Près de la moitié des participants ont avoué qu’il leur est difficile ou partiellement difficile de se préparer des repas, principalement parce qu’ils manquent de motivation pour le faire. Presque huit aînés sur dix ont confié avoir de la difficulté à s’alimenter en raison de problèmes physiques, comme une douleur ou une perte de force. Quarante-quatre pour cent ont évoqué des problèmes de mastication, de déglutition et d’étouffements.

«On est informés assez fréquemment de (la dénutrition des aînés), mais personnellement, je pense que ce n’est que la pointe de l’iceberg», a dit Joanne Parmenter, qui est directrice de territoire pour Les Petits Frères du Grand Montréal.

Un peu moins de la moitié du millier d’aînés que l’organisme accompagne dans la région n’arrivent plus à se nourrir convenablement, poursuit-elle, souvent parce qu’ils sont maintenant seuls et qu’ils n’ont pas envie de manger en solitaire.

D’ailleurs, lors du sondage en ligne, ce sont 31 % des participants qui ont confié que «manger en bonne compagnie» aiderait à leur donner plus d’appétit. Trente-sept pour cent des aînés ont dit manger seuls tous les jours.

«Ces gens-là ont quand même une fierté, a dit Mme Parmenter. Ils lèvent de moins en moins la main pour aller chercher de l’aide, ils n’ont plus l’énergie de se battre pour effectivement combler des besoins qu’ils ont. À quoi bon, se disent-ils, parce qu’effectivement, ils sont rendus seuls.»

Un frigo vide, un frigo qui contient des aliments périmés, des phrases en apparence anodines ou encore des vêtements devenus trop amples comptent parmi les signes qui pourraient attirer l’attention de ceux qui côtoient les aînés, qu’il s’agisse de bénévoles ou de voisins.

Une des fiches est ainsi entièrement consacrée à ces signaux d’alarme.

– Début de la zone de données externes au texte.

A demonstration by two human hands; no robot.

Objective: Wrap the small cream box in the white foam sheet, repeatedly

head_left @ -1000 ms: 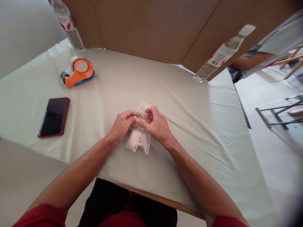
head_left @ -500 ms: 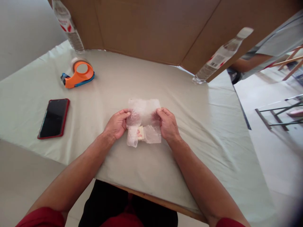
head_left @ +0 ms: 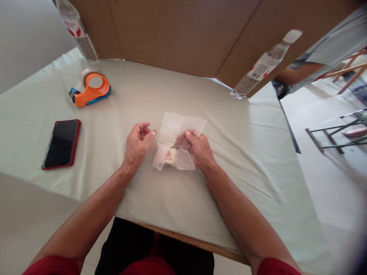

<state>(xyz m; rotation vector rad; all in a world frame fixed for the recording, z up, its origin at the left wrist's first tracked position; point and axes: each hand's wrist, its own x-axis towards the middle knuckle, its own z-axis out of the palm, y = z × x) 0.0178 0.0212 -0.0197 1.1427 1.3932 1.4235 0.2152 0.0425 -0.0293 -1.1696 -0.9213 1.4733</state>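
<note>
A sheet of clear bubble wrap [head_left: 172, 128] is spread in front of me, its far part raised off the cloth. On its near part sits a small cream-coloured block [head_left: 169, 155] with a red print on top; crumpled wrap lies along both its sides. My right hand [head_left: 199, 147] pinches the wrap's right edge between thumb and fingers, and some fingers show through the film. Just left of the wrap, my left hand [head_left: 138, 145] is apart from it, thumb and curled fingers separated with nothing between them.
A phone [head_left: 61, 143] in a red case and an orange tape dispenser [head_left: 96, 89] lie to the left. Two water bottles [head_left: 78, 32] [head_left: 263, 67] stand against a cardboard panel [head_left: 177, 34]. Beyond the panel at right, another person's arm [head_left: 301, 72] shows.
My left hand has let go of the wrap's left edge and moved slightly left. The sheet has tilted, its far part shifting right, while my right hand keeps hold.
</note>
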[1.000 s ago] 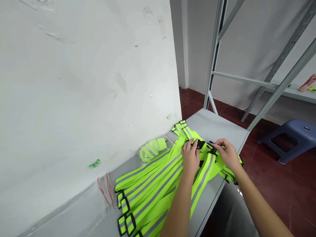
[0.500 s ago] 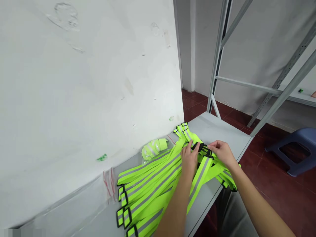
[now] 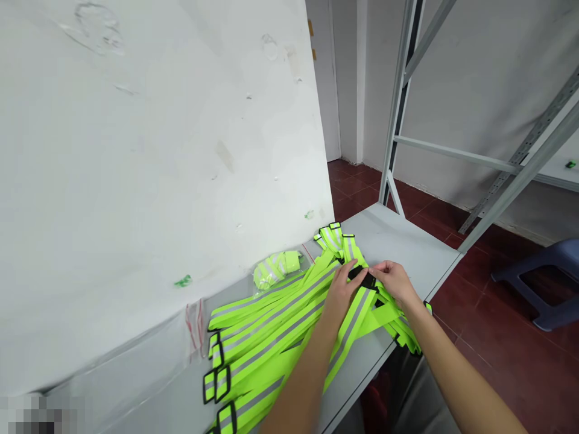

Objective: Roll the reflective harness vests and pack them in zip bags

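Note:
A black plastic buckle on the neon-yellow reflective straps lies between my two hands. My left hand is closed on the buckle's left side, with its thumb and fingertips pressing it. Pinching the right side of the same buckle, my right hand has thumb and forefinger together. A yellow strap with a grey stripe runs down from the buckle toward the table's front edge. Under and beside my left arm lies a fan of similar reflective straps, several ending in black slider rings.
A clear bag with a rolled yellow strap lies against the white wall panel. Flat zip bags cover the table's left part. A metal frame rises behind the grey table; a blue stool stands at right.
My hands have come closer together, and the buckle's two black parts, apart before, now sit together between my fingers. The view has shifted slightly to the right.

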The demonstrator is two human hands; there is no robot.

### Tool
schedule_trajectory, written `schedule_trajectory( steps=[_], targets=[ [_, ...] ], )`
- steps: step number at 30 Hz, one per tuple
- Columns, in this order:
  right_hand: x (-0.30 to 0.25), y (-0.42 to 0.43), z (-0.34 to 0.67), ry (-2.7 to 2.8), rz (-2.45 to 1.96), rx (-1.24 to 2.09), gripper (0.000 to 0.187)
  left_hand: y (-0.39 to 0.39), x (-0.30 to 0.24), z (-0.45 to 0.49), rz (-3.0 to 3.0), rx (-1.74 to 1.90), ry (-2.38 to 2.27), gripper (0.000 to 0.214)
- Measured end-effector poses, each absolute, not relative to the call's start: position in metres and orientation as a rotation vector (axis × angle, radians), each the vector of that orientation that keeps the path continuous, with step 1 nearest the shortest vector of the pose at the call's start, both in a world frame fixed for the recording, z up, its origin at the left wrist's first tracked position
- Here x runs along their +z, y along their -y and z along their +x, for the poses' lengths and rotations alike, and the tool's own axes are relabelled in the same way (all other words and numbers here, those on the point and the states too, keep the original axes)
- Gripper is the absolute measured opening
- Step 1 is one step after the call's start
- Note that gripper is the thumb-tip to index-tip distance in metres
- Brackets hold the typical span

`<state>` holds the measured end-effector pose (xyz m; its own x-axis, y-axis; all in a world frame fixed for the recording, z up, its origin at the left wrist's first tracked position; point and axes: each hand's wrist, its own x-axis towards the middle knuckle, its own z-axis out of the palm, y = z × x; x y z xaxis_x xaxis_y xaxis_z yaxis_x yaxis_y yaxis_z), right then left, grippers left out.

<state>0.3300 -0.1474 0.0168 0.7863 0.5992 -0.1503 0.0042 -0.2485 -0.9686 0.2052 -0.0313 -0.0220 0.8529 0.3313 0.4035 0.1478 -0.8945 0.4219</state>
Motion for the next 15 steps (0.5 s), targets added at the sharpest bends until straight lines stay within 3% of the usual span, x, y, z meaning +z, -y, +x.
schedule_trajectory(
  steps=[5,10,15],
  targets=[
    [0.018,0.147,0.335,0.560,-1.853,0.571,0.033,0.031,-0.015,0.206,2.632,0.581,-0.373,0.043],
    [0.026,0.173,0.339,0.671,-2.058,0.488,0.036,0.021,0.003,0.190,2.546,0.437,-0.379,0.067],
    [0.018,0.226,0.336,0.808,-2.310,0.330,0.045,-0.001,0.020,0.195,2.262,0.395,-0.631,0.051]
  ],
)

Une autre tente de vulgariser la dénutrition des aînés et une dernière propose quelques pistes pour agir face au problème.

«On voulait que ça parle à monsieur et madame Tout-le-monde, a indiqué Mme Parmenter. Qu’est-ce que vous avez besoin de savoir pour assurer que l’aîné ne tombera pas dans la spirale de la dénutrition?»

Le but n’est pas de faire des bénévoles des professionnels de la santé, a dit Mme Presse. On veut en revanche les outiller pour lancer le dialogue avec l’aîné, pour l’amener à réaliser qu’il vit une problématique et voir comment on pourrait l’accompagner dans la recherche d’organismes communautaires en mesure de l’aider.

Ce ne sont pas tous les aînés qui ont accès à internet ou qui sont à l’aise de l’utiliser, a-t-elle ajouté. Il pourra alors être difficile pour eux de trouver les ressources qui sont disponibles, accentuant encore un peu plus leur isolement.

«Ça va faire en sorte qu’on ne retrouvera pas (la personne âgée) dans six mois, à 87 livres, très amaigrie puis très fragile à attraper toutes sortes d’infections ou à chuter parce qu’elle a perdu sa masse musculaire», a illustré la chercheuse.

La Ville de Montréal et la Direction régionale de santé publique participent à ce projet, en plus du Centre de recherche de l’Université de Sherbrooke et de l’organisme Les Petits Frères.